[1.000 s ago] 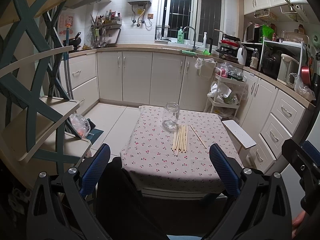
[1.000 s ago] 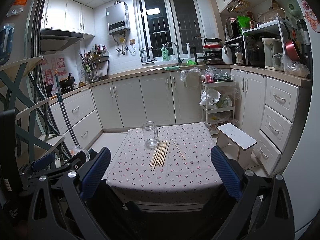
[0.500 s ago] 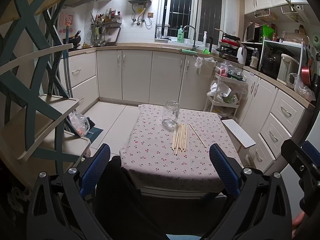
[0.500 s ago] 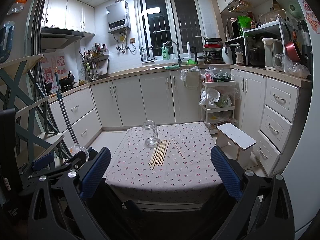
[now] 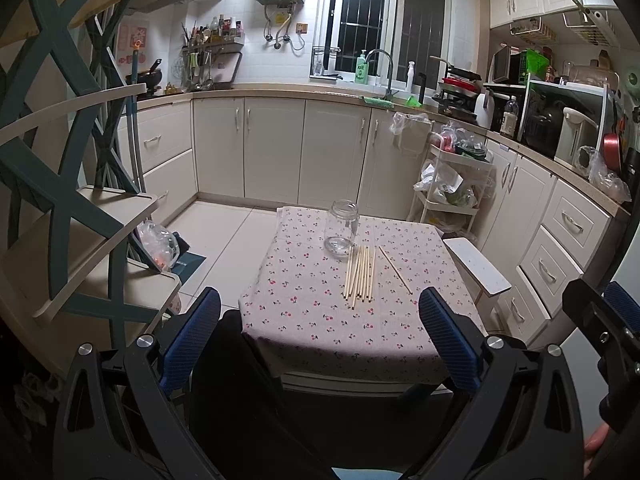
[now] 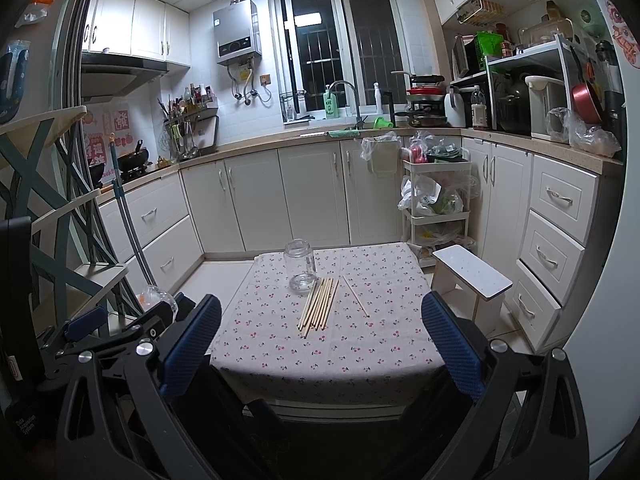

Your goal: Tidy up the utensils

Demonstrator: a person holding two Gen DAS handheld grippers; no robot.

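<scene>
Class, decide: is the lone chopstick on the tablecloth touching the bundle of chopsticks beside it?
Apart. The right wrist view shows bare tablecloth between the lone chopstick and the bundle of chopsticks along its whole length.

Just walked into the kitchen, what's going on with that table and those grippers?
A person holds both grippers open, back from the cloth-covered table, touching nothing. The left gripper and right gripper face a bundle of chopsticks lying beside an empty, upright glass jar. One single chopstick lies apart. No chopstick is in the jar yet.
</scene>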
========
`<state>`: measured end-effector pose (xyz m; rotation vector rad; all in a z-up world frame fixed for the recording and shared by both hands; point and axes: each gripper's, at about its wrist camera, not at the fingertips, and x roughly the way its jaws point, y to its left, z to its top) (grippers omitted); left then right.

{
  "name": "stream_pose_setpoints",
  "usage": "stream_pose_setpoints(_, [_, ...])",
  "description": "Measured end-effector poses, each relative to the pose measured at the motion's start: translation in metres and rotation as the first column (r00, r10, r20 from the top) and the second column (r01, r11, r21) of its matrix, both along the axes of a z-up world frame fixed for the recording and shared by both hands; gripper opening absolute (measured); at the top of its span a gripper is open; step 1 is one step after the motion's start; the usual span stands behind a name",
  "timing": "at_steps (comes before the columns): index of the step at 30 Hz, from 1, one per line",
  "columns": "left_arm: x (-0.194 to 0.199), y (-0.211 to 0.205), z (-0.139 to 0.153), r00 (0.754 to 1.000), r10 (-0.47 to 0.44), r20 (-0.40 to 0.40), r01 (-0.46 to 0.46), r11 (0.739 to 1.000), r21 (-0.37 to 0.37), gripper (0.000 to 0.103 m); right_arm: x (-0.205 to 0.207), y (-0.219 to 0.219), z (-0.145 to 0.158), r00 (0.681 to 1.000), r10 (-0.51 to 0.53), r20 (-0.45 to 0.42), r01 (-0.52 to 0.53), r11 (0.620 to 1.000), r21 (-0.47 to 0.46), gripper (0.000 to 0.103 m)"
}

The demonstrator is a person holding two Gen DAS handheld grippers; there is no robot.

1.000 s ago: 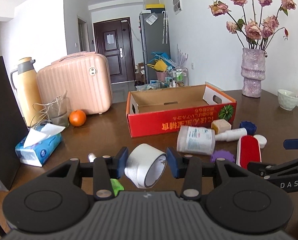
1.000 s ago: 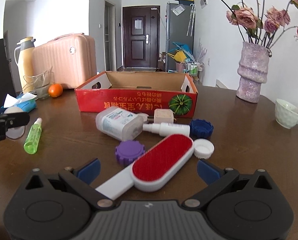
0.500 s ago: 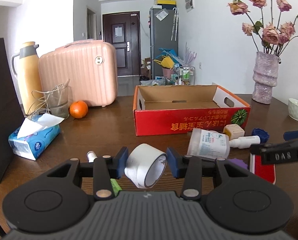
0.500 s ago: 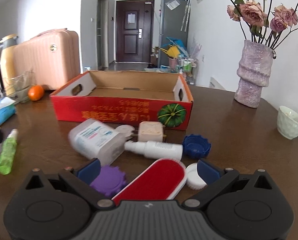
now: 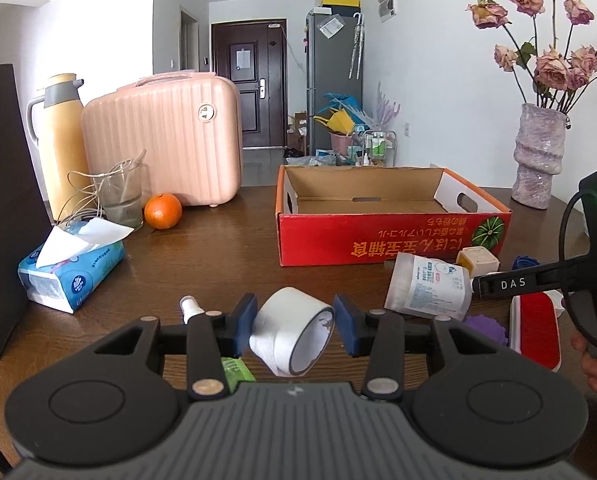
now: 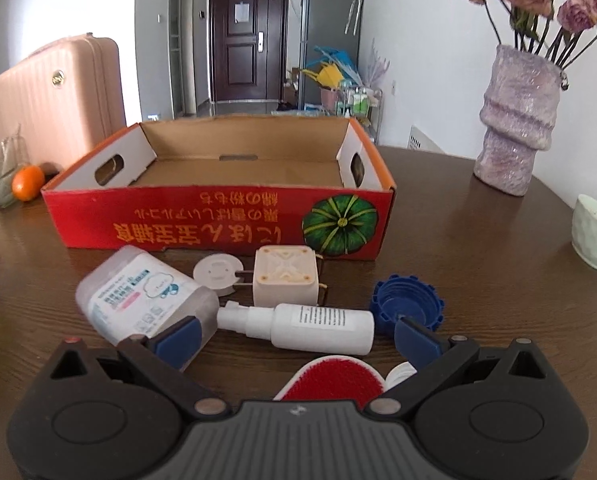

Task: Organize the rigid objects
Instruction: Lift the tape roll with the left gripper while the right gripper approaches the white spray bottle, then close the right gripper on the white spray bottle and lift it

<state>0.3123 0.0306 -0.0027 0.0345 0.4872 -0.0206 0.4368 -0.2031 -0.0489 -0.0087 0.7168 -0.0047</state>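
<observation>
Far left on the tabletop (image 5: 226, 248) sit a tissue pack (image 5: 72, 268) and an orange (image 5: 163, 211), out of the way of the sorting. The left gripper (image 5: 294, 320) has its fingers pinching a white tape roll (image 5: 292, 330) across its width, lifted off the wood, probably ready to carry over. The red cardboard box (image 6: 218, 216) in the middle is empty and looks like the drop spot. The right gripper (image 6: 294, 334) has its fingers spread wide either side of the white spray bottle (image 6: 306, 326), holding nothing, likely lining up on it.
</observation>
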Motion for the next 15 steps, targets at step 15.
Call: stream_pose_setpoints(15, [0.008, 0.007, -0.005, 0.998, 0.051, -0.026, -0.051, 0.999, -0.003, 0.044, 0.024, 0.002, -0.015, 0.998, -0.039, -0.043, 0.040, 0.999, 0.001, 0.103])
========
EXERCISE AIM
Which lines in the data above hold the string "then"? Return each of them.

TASK RESULT
`<state>`: measured end-effector pose (xyz m; rotation vector rad; all in a z-up world frame fixed for the recording and shared by both hands; point and axes: each gripper's, at about its wrist camera, not at the fingertips, and x roughly the way its jaws point, y to its left, z to its top) (grippers omitted); left then right.
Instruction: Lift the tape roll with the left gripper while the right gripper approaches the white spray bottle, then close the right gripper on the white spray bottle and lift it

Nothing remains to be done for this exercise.